### Work order
Please read the records below and return each line holding the string "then".

(Stored data entries)
● ● ● ● ●
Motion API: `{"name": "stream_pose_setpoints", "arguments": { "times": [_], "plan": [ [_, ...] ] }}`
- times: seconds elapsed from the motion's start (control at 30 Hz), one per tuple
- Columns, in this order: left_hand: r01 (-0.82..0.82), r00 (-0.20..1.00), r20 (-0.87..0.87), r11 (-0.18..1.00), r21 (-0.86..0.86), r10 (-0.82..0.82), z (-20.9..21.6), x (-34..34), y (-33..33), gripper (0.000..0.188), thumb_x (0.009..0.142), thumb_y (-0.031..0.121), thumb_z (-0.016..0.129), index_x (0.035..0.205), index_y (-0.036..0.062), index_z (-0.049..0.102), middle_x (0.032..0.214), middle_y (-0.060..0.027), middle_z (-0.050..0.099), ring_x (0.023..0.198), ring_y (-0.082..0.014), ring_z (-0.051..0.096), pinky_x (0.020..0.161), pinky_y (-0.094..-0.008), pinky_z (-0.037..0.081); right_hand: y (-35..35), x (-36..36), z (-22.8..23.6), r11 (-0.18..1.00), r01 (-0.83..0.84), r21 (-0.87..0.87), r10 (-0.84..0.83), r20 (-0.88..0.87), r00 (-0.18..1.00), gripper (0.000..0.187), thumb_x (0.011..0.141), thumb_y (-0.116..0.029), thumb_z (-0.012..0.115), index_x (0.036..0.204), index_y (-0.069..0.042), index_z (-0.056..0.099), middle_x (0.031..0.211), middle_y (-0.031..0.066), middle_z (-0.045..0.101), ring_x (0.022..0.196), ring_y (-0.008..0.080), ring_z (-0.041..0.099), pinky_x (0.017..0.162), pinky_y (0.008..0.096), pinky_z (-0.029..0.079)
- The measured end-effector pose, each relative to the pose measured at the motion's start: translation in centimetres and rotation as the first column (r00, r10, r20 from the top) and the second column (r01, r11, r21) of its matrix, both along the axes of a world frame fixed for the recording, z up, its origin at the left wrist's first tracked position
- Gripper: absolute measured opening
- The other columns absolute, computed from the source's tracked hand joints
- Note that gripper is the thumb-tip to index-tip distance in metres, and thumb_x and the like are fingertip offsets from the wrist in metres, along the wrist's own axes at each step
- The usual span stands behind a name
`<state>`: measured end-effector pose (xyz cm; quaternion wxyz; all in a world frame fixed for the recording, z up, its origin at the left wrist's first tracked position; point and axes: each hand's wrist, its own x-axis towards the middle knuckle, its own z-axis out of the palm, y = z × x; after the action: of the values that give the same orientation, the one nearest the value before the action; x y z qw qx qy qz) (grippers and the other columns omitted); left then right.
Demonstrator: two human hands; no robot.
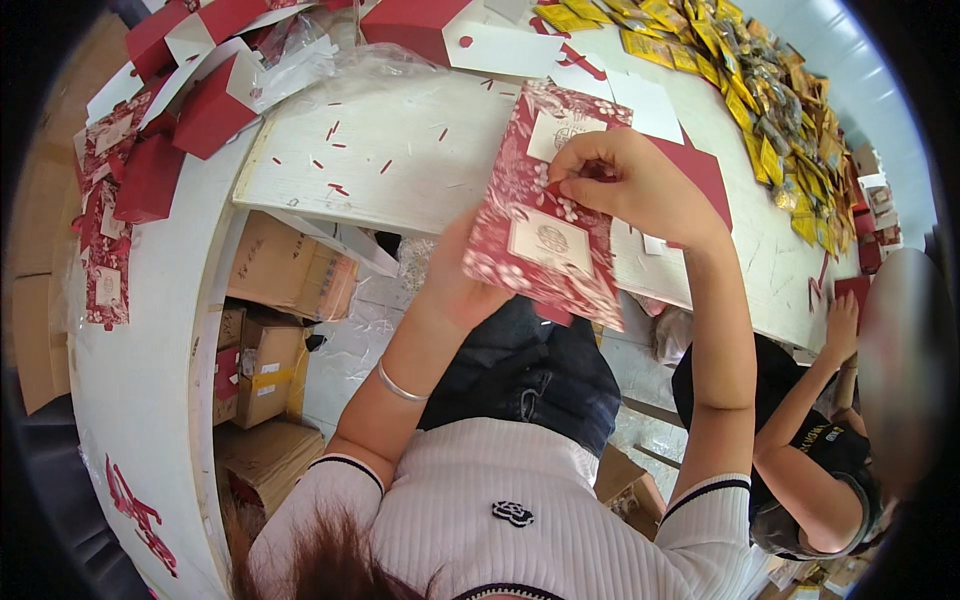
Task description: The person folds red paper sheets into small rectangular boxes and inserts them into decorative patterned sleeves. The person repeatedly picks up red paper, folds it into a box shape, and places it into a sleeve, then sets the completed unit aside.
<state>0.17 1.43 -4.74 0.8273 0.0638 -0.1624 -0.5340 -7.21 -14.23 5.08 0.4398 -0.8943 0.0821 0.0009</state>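
A red floral-printed card or flat box (506,185) with two cream panels is held up over the near edge of the table. My left hand (458,268) grips it from below at its left side, fingers hidden behind it. Over the middle of the card, my right hand (625,178) has thumb and index finger pinched together, with a bit of red at the fingertips. What that red bit is, a ribbon end or part of the card, I cannot make out. Beneath the right wrist lies a plain red box piece (700,182).
Red-and-white boxes (215,105) pile up at the left. Red scraps (335,130) dot the white table (380,185). Yellow packets (705,40) heap at the far right. Cardboard cartons (270,365) stand under the table. At right, a co-worker's hand (842,325) touches a red box.
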Motion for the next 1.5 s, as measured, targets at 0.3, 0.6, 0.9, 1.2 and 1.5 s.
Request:
{"name": "stream_pose_setpoints", "arguments": {
  "times": [0.3,0.6,0.9,1.2,1.5],
  "plan": [
    [-0.297,0.850,0.510,0.918,0.263,0.129,-1.0,-0.4,-1.6,0.027,0.086,0.013,0.048,0.108,-0.0025,0.048,0.102,-0.0087,0.057,0.087,-0.0139,0.058,0.074,-0.0275,0.050,0.6,-1.0,-1.1,0.941,0.045,-0.336,0.043,0.251,0.967,0.012,0.077,0.004,0.055,0.088,0.003,0.055,0.080,0.0082,0.057,0.070,0.0131,0.054,0.064,0.0237,0.044],
    [-0.471,0.655,0.747,0.835,0.285,0.114,-0.6,0.6,-2.0,0.018,0.084,0.007,0.051,0.097,-0.0037,0.056,0.088,-0.0068,0.062,0.074,-0.0110,0.060,0.064,-0.0240,0.052,0.4,-1.6,-0.8,0.973,0.091,-0.212,-0.043,0.220,0.975,0.016,0.072,0.000,0.062,0.088,0.001,0.059,0.086,0.0074,0.055,0.077,0.0155,0.054,0.069,0.0249,0.044],
    [-0.219,0.865,0.502,0.888,0.404,-0.014,0.3,-0.6,-2.0,0.024,0.087,0.010,0.043,0.104,-0.0041,0.051,0.097,-0.0088,0.059,0.081,-0.0115,0.059,0.068,-0.0263,0.051,-1.5,-2.1,-3.6,0.989,0.083,0.121,-0.116,0.302,0.946,0.008,0.076,0.002,0.059,0.082,-0.002,0.055,0.085,0.0053,0.053,0.077,0.0153,0.050,0.069,0.0250,0.040],
    [-0.414,0.724,0.685,0.845,0.340,0.080,-0.5,-0.4,-2.3,0.019,0.085,0.008,0.049,0.098,-0.0037,0.055,0.090,-0.0072,0.061,0.076,-0.0090,0.059,0.064,-0.0233,0.050,-0.2,-2.5,-1.5,0.907,0.026,-0.421,0.145,0.370,0.918,0.013,0.073,-0.007,0.064,0.084,-0.004,0.059,0.082,0.0035,0.059,0.077,0.0165,0.052,0.066,0.0242,0.038],
    [-0.551,0.624,0.760,0.792,0.263,0.182,-0.6,-1.2,-2.3,0.015,0.084,0.006,0.050,0.095,-0.0030,0.056,0.086,-0.0063,0.062,0.072,-0.0077,0.059,0.061,-0.0215,0.050,-0.4,-3.3,-2.4,0.990,0.079,0.118,-0.108,0.263,0.959,0.010,0.077,0.004,0.057,0.086,0.001,0.060,0.082,0.0019,0.058,0.075,0.0071,0.054,0.067,0.0196,0.043]
  ]
}}
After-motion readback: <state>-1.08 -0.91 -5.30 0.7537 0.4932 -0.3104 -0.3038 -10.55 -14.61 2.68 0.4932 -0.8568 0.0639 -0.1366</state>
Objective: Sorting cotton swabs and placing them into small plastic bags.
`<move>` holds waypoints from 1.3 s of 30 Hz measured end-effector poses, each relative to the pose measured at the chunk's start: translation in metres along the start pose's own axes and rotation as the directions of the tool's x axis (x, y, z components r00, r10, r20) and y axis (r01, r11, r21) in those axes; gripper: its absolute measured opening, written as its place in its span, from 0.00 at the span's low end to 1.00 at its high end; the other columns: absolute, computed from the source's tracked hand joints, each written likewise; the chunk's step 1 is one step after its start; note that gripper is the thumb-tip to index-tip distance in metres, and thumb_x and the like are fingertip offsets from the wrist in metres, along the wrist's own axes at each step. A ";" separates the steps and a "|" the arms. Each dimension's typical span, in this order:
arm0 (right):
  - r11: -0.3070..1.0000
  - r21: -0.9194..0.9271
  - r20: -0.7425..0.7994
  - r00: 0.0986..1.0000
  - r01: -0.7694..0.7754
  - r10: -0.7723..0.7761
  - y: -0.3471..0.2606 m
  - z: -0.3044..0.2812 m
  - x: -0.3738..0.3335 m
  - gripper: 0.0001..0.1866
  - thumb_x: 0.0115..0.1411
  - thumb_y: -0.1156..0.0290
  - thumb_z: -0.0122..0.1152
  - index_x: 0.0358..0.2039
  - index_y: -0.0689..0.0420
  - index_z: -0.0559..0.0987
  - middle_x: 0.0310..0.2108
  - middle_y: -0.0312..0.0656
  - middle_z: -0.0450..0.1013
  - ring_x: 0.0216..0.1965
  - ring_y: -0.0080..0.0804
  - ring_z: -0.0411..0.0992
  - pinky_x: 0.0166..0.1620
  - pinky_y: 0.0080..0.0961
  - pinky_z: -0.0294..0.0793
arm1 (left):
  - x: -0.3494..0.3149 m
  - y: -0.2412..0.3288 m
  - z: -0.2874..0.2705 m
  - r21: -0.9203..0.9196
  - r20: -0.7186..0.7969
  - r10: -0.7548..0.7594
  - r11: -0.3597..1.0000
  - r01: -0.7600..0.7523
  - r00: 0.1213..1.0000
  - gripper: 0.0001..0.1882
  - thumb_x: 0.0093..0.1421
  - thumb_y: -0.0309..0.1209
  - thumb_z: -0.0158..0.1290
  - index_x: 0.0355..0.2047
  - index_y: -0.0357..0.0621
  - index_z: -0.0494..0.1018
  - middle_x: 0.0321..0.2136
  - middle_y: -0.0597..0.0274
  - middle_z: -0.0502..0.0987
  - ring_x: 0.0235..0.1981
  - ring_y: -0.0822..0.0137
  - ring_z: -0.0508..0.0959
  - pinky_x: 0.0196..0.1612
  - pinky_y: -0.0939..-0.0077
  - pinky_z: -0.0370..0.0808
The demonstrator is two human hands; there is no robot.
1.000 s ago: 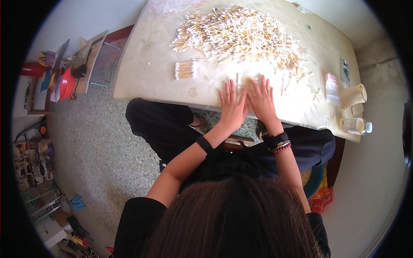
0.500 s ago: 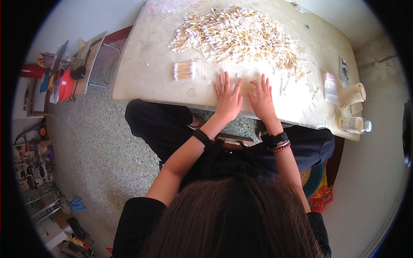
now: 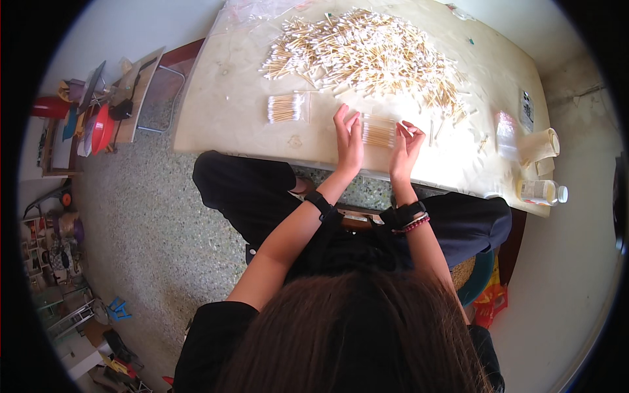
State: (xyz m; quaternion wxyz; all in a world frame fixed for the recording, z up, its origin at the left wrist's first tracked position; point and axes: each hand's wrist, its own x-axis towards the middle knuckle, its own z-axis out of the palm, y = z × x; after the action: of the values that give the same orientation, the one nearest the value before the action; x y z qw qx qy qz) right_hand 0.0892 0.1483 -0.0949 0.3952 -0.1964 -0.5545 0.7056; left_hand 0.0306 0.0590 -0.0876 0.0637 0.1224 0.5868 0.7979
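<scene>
Near the front edge of the table, a flat clear bag of cotton swabs [image 3: 378, 134] lies between my two hands, its swabs side by side in a row. My left hand [image 3: 349, 144] is at the bag's left side, thumb and fingers bent around that edge. On the opposite side, my right hand [image 3: 405, 149] pinches the right edge with thumb and curled fingers. To the left lies another clear bag of cotton swabs [image 3: 285, 109], untouched. Beyond my hands spreads a big loose heap of cotton swabs [image 3: 367, 56].
On the table's right side are a clear plastic packet [image 3: 506, 134], a brown paper roll [image 3: 539, 145] and a bottle [image 3: 542, 192] lying on its side. A few stray swabs lie right of my hands. Clear plastic sheeting [image 3: 252, 14] covers the far left corner.
My hands were spread flat over the swabs. They have since drawn apart to the bag's two sides, fingers curling in, and the row between them shows more fully.
</scene>
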 end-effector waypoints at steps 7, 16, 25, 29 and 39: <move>0.999 -0.005 0.027 0.999 0.037 -0.037 -0.005 0.008 -0.006 0.15 0.52 0.86 0.41 0.40 0.57 0.56 0.52 0.49 0.52 0.50 0.36 0.59 0.57 0.33 0.56 | -0.008 0.000 0.005 -0.026 0.086 -0.038 0.999 0.040 0.996 0.29 0.60 0.26 0.36 0.60 0.41 0.39 0.59 0.48 0.41 0.55 0.55 0.59 0.59 0.64 0.54; 1.000 0.020 0.044 0.999 0.015 -0.016 -0.008 0.011 -0.011 0.16 0.51 0.87 0.39 0.40 0.57 0.56 0.53 0.49 0.51 0.51 0.38 0.58 0.59 0.35 0.53 | -0.014 0.003 0.005 -0.034 0.091 -0.050 0.998 0.053 0.995 0.31 0.58 0.25 0.35 0.60 0.42 0.37 0.61 0.48 0.36 0.57 0.56 0.56 0.61 0.64 0.51; 0.978 -0.206 0.182 0.982 -0.022 0.060 -0.031 -0.020 0.005 0.15 0.52 0.85 0.39 0.41 0.61 0.67 0.46 0.50 0.64 0.50 0.30 0.61 0.56 0.29 0.56 | -0.016 0.017 -0.010 0.137 0.193 0.121 0.979 -0.149 0.974 0.26 0.53 0.20 0.38 0.55 0.39 0.55 0.54 0.50 0.57 0.57 0.60 0.57 0.59 0.68 0.53; 0.459 -0.720 0.629 0.769 0.521 0.115 -0.075 -0.026 -0.011 0.21 0.55 0.79 0.42 0.51 0.63 0.63 0.55 0.50 0.58 0.59 0.44 0.53 0.59 0.37 0.51 | -0.031 0.052 -0.014 0.629 0.532 0.084 0.627 -0.460 0.842 0.26 0.50 0.21 0.44 0.52 0.32 0.57 0.55 0.43 0.56 0.60 0.48 0.52 0.59 0.58 0.52; 0.047 -0.787 0.607 0.758 0.616 0.239 -0.055 -0.032 -0.034 0.26 0.62 0.59 0.38 0.59 0.56 0.54 0.62 0.50 0.44 0.63 0.49 0.40 0.61 0.47 0.42 | -0.044 0.026 -0.017 0.783 0.604 -0.106 0.262 -0.564 0.790 0.30 0.59 0.36 0.41 0.58 0.35 0.49 0.60 0.49 0.48 0.62 0.53 0.47 0.61 0.55 0.45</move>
State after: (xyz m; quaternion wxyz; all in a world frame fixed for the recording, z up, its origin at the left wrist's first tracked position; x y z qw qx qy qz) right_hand 0.1522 0.1458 -0.0584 0.0513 -0.0908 -0.9905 0.0900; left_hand 0.0699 0.0247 -0.0732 0.0192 0.4464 0.8667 0.2217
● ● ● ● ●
### Response
`<state>`: measured end-effector pose (xyz cm; quaternion wxyz; all in a world frame fixed for the recording, z up, its origin at the left wrist's first tracked position; point and axes: each hand's wrist, its own x-axis towards the middle knuckle, its own z-axis out of the palm, y = z × x; after the action: of the values that give the same orientation, the one nearest the value before the action; x y z qw qx qy qz) (grippers and the other columns omitted); left then right.
Task description: The person folds red paper sheets into small rectangular boxes and inserts them into decorative patterned sleeves. The person repeatedly picks up red paper, folds it into a box shape, and places it into a sleeve, then sets the completed unit aside.

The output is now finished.